THE PROBLEM
The answer should consist of each line from the data below that includes "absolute".

PROVIDED RECORDS
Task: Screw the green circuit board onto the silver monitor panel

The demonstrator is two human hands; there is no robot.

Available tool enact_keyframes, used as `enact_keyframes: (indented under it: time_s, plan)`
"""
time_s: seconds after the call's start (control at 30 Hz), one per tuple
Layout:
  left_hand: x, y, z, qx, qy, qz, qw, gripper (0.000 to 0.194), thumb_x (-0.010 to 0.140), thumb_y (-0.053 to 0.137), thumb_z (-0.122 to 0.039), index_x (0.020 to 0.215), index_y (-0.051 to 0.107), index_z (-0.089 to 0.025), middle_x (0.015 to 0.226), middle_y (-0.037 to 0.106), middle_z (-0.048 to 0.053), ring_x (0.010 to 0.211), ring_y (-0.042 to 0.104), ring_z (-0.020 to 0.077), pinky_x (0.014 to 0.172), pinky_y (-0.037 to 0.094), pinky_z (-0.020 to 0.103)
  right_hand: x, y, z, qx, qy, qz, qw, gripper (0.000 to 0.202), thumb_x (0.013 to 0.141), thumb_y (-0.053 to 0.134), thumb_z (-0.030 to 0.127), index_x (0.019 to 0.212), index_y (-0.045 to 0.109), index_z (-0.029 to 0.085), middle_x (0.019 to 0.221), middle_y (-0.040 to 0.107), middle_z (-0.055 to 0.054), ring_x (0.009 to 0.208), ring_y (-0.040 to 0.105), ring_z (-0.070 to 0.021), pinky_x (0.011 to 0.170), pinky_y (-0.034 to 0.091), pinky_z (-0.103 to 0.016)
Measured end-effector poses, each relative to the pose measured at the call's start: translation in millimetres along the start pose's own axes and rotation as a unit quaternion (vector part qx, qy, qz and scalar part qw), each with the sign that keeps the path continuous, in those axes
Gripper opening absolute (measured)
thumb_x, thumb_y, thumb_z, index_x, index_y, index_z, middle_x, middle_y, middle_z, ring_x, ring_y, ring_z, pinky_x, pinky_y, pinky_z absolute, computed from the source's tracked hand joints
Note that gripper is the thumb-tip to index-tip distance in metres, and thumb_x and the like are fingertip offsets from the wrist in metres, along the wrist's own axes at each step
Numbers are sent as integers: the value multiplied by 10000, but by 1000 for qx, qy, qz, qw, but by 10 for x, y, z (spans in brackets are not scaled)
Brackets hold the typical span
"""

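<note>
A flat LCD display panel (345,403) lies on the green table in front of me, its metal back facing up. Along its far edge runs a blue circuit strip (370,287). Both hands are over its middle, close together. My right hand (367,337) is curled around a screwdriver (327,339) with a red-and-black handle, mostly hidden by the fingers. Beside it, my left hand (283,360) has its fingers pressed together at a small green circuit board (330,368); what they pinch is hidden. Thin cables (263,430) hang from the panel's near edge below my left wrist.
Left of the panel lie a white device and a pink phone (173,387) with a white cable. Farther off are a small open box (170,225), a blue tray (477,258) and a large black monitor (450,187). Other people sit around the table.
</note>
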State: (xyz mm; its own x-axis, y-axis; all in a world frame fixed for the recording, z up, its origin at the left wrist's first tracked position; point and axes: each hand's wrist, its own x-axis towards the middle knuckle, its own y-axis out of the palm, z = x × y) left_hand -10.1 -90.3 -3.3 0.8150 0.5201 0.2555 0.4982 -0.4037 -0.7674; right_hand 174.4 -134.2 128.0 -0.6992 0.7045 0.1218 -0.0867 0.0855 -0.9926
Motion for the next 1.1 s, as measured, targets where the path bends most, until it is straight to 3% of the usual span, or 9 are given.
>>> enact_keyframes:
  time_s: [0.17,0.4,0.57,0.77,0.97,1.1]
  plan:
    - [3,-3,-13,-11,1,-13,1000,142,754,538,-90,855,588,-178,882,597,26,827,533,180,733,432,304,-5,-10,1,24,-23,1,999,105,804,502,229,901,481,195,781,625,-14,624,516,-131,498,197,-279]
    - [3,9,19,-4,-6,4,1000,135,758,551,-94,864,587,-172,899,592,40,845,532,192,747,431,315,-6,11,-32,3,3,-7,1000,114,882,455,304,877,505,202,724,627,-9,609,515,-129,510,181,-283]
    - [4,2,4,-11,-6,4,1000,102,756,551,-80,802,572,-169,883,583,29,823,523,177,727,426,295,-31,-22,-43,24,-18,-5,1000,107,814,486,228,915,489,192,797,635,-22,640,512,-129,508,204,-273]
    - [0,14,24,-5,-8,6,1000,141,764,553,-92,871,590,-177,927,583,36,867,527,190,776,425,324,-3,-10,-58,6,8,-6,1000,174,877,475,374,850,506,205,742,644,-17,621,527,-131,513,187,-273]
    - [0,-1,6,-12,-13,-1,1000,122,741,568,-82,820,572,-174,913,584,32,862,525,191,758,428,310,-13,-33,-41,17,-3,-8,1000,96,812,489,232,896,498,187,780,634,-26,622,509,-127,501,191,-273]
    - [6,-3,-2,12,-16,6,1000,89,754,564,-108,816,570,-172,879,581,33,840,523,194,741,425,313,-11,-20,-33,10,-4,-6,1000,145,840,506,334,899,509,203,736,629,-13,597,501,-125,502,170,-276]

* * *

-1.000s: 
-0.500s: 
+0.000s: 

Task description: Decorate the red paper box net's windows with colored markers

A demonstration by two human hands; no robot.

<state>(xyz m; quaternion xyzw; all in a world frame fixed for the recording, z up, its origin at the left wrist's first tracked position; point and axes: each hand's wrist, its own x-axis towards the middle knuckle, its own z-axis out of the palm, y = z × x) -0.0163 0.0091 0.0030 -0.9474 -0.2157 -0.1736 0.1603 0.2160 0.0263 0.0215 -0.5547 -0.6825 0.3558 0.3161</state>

ANSWER TO THIS TASK
Gripper opening absolute (measured)
thumb_x, thumb_y, thumb_z, index_x, index_y, index_z, middle_x, middle_y, middle_z, ring_x, ring_y, ring_z, pinky_x, pinky_y, pinky_z absolute, computed from the source's tracked hand joints

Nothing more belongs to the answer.